Posted by: ccs178 (Chris) at February 6, 2007 12:32 PMJoe,
I'm not sure how many of those issues tie directly into the "religious right". I'm pretty much an atheist and I have problems (for various reasons) with gay marriage, assisted suicide, and roe v wade. If the religious right dissappeared today I don't think all the issues on your list would go away.
Posted by: Eric at February 6, 2007 04:29 PMccs178:
Preventing changes, or impeding progress (i.e. blocking new stem cell research funding and bogging HPV down in politics) counts as in "impact".
You're right that the lack of gay marriage cannot be solely blamed on the religious right. What I mean is that, without the religious right, those issues wouldn't even be up for debate.
Thankfully, we are not dominated by the religious right (contrary to what some Lefty blogs seem to think), but they are numerous, well-organized and fairly effective in pursuing their vision for America.

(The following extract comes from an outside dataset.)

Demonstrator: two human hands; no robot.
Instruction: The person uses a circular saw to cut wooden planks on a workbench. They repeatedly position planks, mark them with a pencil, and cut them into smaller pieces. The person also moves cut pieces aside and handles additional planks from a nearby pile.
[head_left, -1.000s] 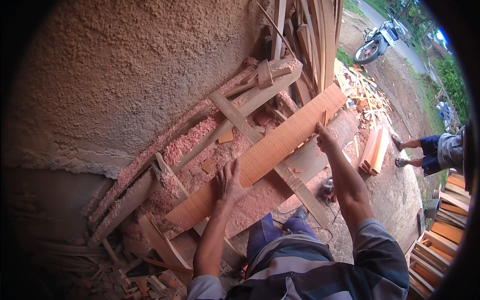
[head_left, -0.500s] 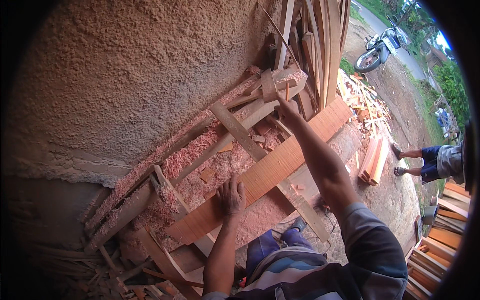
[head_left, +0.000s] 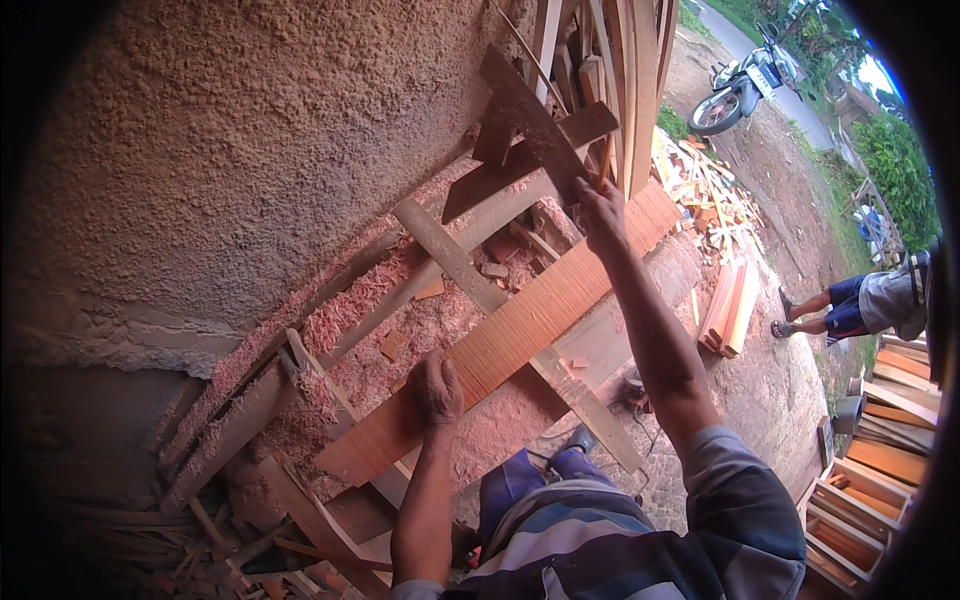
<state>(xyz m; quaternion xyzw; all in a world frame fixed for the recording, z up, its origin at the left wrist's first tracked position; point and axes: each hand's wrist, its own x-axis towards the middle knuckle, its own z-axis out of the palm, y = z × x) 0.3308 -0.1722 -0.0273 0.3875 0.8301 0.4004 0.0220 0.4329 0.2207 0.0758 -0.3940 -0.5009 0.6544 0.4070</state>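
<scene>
A long orange-brown wooden board [head_left: 530, 318] lies diagonally in front of me, across pale wooden crossbars [head_left: 450, 250]. My left hand [head_left: 437, 388] is closed over the board's far edge near its lower left end, fingers curled. Beyond the board's far right part, my right hand [head_left: 603, 215] grips the end of a dark flat wooden piece [head_left: 535, 115], raised and tilted. Another flat strip [head_left: 530, 160] crosses it, and whether they are joined I cannot tell. An orange pencil-like stick [head_left: 605, 160] sticks up from the same hand.
Pink shavings [head_left: 345, 325] cover the bench beams beside a rough wall [head_left: 250, 150]. Tall planks [head_left: 640, 90] lean behind my right hand. Offcuts [head_left: 705, 195] and stacked timber [head_left: 730, 308] lie to the right, near a person [head_left: 870, 302] and a motorcycle [head_left: 745, 90].
My right hand has lifted and turned the dark wooden piece, now showing its broad face and the crossing strip. My left hand's fingers have curled from lying spread on the board.
</scene>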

Posted by: Joe Grossberg at February 6, 2007 04:41 PMFor the small percent of the population that is religious right they have a big influence.
Probably the most influentual group relative to size in the country.
I thought that was the JOOOOOOOOOZ! ;)
Posted by: Joe Grossberg at February 6, 2007 05:00 PMBah. The religious right only has that kind of influence in the minds of NYT editors. The issues I listed earlier are positions taken by more than half the electorate. The power you're ascribing to the religious right is the power of the majority (frustrated by the courts, in some cases).